# Task directions:
The reply must return each line of the data exactly.

# Material provided:
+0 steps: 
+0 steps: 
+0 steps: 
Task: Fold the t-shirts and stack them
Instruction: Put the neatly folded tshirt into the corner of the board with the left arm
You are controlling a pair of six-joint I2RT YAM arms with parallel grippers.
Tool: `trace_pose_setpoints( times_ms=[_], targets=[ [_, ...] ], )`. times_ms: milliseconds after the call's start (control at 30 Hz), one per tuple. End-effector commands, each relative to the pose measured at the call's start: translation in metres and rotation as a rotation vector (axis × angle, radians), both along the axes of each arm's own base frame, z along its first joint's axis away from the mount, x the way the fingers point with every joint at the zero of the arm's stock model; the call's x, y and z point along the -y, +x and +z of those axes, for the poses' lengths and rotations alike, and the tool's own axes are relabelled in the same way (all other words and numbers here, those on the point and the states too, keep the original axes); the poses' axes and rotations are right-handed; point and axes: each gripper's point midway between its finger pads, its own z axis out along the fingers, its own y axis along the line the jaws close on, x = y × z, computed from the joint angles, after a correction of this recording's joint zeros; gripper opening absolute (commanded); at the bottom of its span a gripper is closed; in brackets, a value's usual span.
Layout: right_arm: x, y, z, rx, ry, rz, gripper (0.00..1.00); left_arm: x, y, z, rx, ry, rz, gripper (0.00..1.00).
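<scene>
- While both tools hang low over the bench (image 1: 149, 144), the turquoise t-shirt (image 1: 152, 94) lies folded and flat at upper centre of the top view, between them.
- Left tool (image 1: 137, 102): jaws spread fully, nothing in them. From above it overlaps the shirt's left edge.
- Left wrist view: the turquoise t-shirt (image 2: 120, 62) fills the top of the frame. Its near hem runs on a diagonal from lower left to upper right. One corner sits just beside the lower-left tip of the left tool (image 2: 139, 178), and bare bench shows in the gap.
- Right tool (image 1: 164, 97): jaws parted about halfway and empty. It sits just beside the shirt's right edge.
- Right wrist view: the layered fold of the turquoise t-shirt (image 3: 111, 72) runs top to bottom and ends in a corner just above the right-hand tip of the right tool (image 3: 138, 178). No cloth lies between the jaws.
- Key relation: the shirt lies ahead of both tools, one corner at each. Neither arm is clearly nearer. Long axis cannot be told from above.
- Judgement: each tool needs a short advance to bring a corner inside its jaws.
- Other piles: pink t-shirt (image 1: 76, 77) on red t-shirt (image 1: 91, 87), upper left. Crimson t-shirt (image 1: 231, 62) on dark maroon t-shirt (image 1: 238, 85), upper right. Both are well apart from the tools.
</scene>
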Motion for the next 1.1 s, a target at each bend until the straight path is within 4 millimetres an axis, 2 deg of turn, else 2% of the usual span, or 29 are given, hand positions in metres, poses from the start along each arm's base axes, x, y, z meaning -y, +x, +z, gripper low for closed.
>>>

# Written response:
+0 steps: 
+0 steps: 
+0 steps: 
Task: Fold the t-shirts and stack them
Instruction: Put the neatly folded tshirt into the corner of the board with the left arm
You are controlling a pair of six-joint I2RT YAM arms with parallel grippers.
Tool: `trace_pose_setpoints( times_ms=[_], targets=[ [_, ...] ], )`. times_ms: milliseconds after the call's start (control at 30 Hz), one per tuple. End-effector commands, each relative to the pose measured at the call's start: translation in metres and rotation as a rotation vector (axis × angle, radians), both along the axes of each arm's own base frame, z along its first joint's axis away from the mount, x the way the fingers point with every joint at the zero of the arm's stock model; the call's x, y and z point along the -y, +x and +z of those axes, for the poses' lengths and rotations alike, and the tool's own axes are relabelled in the same way (all other words and numbers here, those on the point and the states too, keep the original axes); the poses' axes and rotations are right-handed; point and axes: each gripper's point midway between its finger pads, its own z axis out along the fingers, its own y axis along the line the jaws close on, x = y × z, computed from the joint angles, after a correction of this recording's joint zeros; gripper opening absolute (commanded); at the bottom of its span a gripper is closed; in brackets, a value's usual span.
Layout: right_arm: x, y, z, rx, ry, rz, gripper (0.00..1.00); left_arm: x, y, z, rx, ry, rz, gripper (0.00..1.00).
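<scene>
- While both tools hang low over the bench (image 1: 149, 144), the turquoise t-shirt (image 1: 152, 94) lies folded and flat at upper centre of the top view, between them.
- Left tool (image 1: 137, 102): jaws spread fully, nothing in them. From above it overlaps the shirt's left edge.
- Left wrist view: the turquoise t-shirt (image 2: 120, 62) fills the top of the frame. Its near hem runs on a diagonal from lower left to upper right. One corner sits just beside the lower-left tip of the left tool (image 2: 139, 178), and bare bench shows in the gap.
- Right tool (image 1: 164, 97): jaws parted about halfway and empty. It sits just beside the shirt's right edge.
- Right wrist view: the layered fold of the turquoise t-shirt (image 3: 111, 72) runs top to bottom and ends in a corner just above the right-hand tip of the right tool (image 3: 138, 178). No cloth lies between the jaws.
- Key relation: the shirt lies ahead of both tools, one corner at each. Neither arm is clearly nearer. Long axis cannot be told from above.
- Judgement: each tool needs a short advance to bring a corner inside its jaws.
- Other piles: pink t-shirt (image 1: 76, 77) on red t-shirt (image 1: 91, 87), upper left. Crimson t-shirt (image 1: 231, 62) on dark maroon t-shirt (image 1: 238, 85), upper right. Both are well apart from the tools.
</scene>
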Motion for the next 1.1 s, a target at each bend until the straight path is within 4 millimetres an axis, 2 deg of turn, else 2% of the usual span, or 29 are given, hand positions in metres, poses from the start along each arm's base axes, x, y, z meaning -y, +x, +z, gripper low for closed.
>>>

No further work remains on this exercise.